Никто не знал, что дальше сказать. Прислуга поднимала осколки разбитого блюдечка.
— Господа! — вдруг прозвучал очень тонкий, напряженно высокий голос приват-доцента в золотом пенсне. — Господа, приступимте к делу! Довольно слов! Каждый из нас человек уже взрослый и знает, что делает. Конечно, в слишком юные годы возможны всякие увлечения, особенно в наше нервное время, но от нас страна ждет дела прежде всего. И я предлагаю вернуться к прерванному порядку дня. Мы еще не составили списка тех пунктов в губернии, где можно рассчитывать на организацию наших кружков. Я полагал бы просить Николая Платоновича привлечь к этому делу и сельских священников, достаточно просвещенных и демократически настроенных, и теперь же сообщить Ивану Емельяновичу их адреса. Еще раз повторю: пора приступить и к делу, господа! Словами много не сделаешь. Мы уже вышли из возраста слов.
И он энергично поправил пенсне.
Все оживились, найдя исход, а Иван Емельянович вынул даже записную книжку, чтобы записать адреса.
— Условно… Условными знаками… Не беспокойтесь, никто не поймет, — успокоительно шептал он соседу, — шифр очень редкий…
— То-то… в случае чего… — отозвался тот.
Надежда Сергеевна улыбалась едва заметно, но не скрывая спокойной насмешки.
Глеб встал и вышел в другую комнату, вслед за Федей. Кажется, только она одна и заметила этот уход.
Заметил бы еще и Николай Платонович, да был чрезмерно смущен всем происшедшим.
XXI
Федя полулежал на диване, уткнув голову глубоко в подушки.
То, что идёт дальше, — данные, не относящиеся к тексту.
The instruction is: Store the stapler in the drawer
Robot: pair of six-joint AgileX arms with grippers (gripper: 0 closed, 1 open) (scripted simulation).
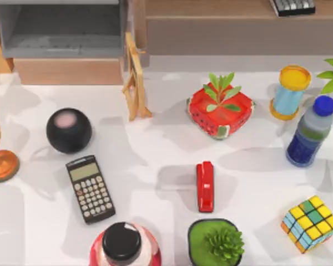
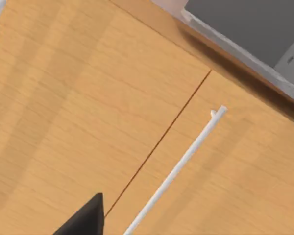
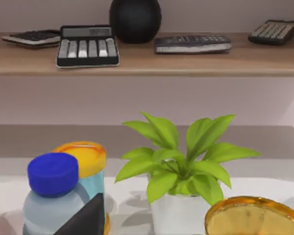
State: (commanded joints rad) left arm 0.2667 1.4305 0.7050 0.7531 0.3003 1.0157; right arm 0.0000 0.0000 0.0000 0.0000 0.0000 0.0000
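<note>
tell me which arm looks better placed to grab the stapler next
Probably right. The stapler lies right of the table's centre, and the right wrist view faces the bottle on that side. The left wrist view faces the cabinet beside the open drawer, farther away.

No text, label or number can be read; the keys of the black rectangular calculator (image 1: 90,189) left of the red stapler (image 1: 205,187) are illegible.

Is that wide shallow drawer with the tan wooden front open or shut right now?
Open. The wide shallow drawer with the tan wooden front is pulled out at the table's far left, and from above its grey interior is exposed and looks empty.
</note>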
И все еще вздрагивали его худенькие плечи. Как и брат, был он невысокого роста, да к тому же еще очень худ, и оттого выглядел вовсе мальчиком.
В комнате было полутемно. Голоса, как и свет, доносились из столовой неясно. Глеб рад был уйти от этих больших людей. Интерес его был сразу насыщен. А к мальчику тянула острая волна сочувствия и близости. Он, однако, ничего ему не сказал и сел тихо в кресло возле дивана.